PAI: Preserving Amplitude Information in Representation-Based Time-Series Anomaly Detection

arXiv – CS AI|Kang Zhang, Wei Jian Lau, Shoushou Ren, Dong Lin, Joon Son Chung, Chuanhao Sun|
🤖AI Summary

Researchers propose PAI, a novel anomaly scoring scheme that addresses a critical limitation in representation-based time-series anomaly detection by explicitly preserving amplitude information in learned embeddings. The method achieves significant performance improvements, with average gains of 98.4% on TSB-AD-U-Eva and 36.8% on TAB UV datasets, suggesting that amplitude retention is crucial for robust anomaly detection.

Analysis

Time-series anomaly detection has become increasingly important across industries, from financial monitoring to infrastructure management. Representation-based approaches have dominated recent research due to their superior performance on diverse tasks, yet they systematically discard a critical feature: amplitude information. This oversight means existing methods fail to detect anomalies where the key indicator is a change in magnitude rather than pattern—a significant blind spot for real-world applications.

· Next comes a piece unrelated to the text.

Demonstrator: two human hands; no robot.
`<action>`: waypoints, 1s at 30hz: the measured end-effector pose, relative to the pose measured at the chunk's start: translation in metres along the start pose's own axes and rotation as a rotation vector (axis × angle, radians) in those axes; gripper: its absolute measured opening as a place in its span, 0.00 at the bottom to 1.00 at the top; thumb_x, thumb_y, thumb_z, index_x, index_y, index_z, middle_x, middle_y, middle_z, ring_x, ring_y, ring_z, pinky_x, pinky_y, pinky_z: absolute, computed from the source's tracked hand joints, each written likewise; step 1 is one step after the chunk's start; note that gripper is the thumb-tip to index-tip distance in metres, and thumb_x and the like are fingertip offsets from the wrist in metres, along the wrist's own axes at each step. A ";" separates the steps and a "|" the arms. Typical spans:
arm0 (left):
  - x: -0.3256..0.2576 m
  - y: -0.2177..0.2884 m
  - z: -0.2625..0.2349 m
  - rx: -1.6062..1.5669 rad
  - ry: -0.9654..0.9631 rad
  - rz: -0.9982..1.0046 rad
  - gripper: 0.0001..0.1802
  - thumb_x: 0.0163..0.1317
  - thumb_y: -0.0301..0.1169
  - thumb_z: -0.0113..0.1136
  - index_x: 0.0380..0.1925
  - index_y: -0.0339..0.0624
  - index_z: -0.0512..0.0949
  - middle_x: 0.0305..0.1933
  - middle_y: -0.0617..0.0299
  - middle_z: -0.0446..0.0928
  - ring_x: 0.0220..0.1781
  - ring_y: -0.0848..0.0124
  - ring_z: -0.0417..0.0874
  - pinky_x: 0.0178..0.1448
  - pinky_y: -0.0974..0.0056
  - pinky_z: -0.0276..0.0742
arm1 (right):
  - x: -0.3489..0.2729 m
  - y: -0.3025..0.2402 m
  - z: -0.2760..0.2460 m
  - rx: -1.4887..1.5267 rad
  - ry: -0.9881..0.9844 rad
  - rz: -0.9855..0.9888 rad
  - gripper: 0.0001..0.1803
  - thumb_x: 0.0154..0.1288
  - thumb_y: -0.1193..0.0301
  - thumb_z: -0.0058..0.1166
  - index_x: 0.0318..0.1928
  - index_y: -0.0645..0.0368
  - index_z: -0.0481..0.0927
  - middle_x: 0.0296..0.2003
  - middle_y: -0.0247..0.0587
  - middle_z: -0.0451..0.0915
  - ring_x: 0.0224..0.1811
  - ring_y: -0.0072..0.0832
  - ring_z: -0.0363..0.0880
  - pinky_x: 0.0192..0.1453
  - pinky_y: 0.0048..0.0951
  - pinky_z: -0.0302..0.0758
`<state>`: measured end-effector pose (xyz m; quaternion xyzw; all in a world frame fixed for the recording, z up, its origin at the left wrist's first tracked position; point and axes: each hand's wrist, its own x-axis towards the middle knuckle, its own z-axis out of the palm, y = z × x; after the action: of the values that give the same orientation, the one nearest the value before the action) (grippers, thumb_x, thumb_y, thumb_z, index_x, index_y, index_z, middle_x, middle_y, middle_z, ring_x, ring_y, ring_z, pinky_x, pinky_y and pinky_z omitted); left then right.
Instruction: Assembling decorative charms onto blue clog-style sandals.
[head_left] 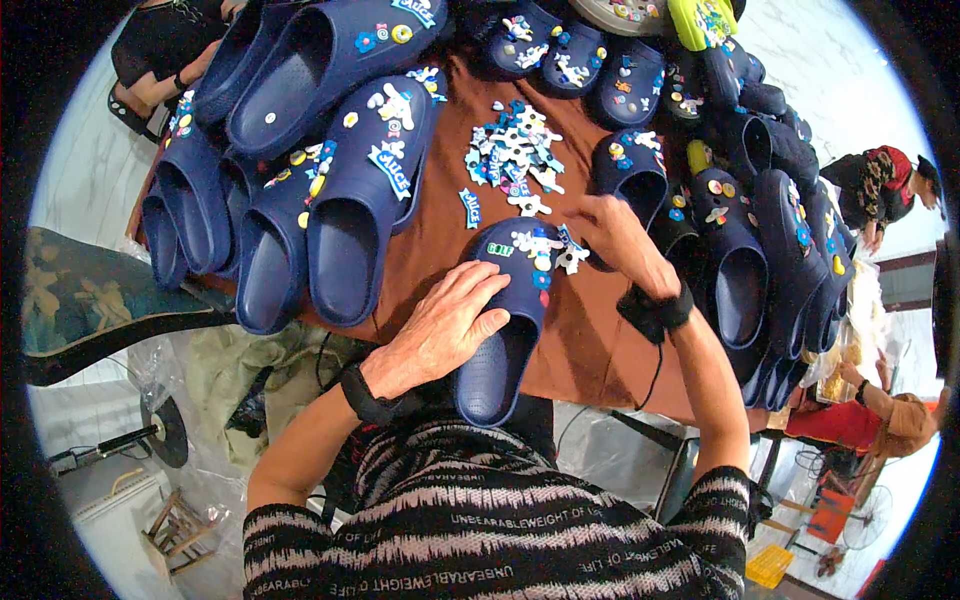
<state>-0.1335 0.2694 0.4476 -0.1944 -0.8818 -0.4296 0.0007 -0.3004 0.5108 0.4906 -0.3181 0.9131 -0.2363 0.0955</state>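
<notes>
— Lying over the instep of a dark blue clog (522, 292), the left hand (447, 318) is flat, its fingers stretched forward and the thumb apart, beside the opening's rim.
— And the right hand (612, 232)?
— Half closed, fingers bent and drawn in, just beside a white-and-blue charm (571, 252) at the clog's right side. Whether the fingertips grip that charm, I cannot tell.
— How do the arms stand?
— Both bare forearms (705, 385) slant inward and away from the body, the right one reaching farther forward; each wrist wears a black band (368, 398).
— Where is the clog, and how does it look?
— At the near edge of the brown cloth (590, 340), between the hands, heel nearest, toe pointing away. A green lettered badge (500, 250), a white figure (537, 240) and a blue piece (541, 280) sit on its top.
— Farther on?
— A loose pile of charms (515, 150) just past the toe, mostly white and blue, with more clogs (345, 170) on both sides.
</notes>
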 end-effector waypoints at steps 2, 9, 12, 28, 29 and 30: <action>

The PAI scheme introduces an elegant two-stage solution. First, a diagnostic module tests whether amplitude data already exists in learned representations by comparing cosine similarity (which ignores magnitude) against Euclidean distance (which preserves it). If amplitude information is lost, the second module augments anomaly scores using point-wise median absolute deviation and local mean-shift detection. This approach respects the original method while retrofitting missing signal.

The performance gains are substantial and consistent. Achieving 98.4% improvement on one benchmark represents meaningful progress in a maturing field. The fact that gains hold across multiple underlying representation methods—not just one technique—suggests PAI addresses a fundamental architectural issue rather than exploiting a specific weakness.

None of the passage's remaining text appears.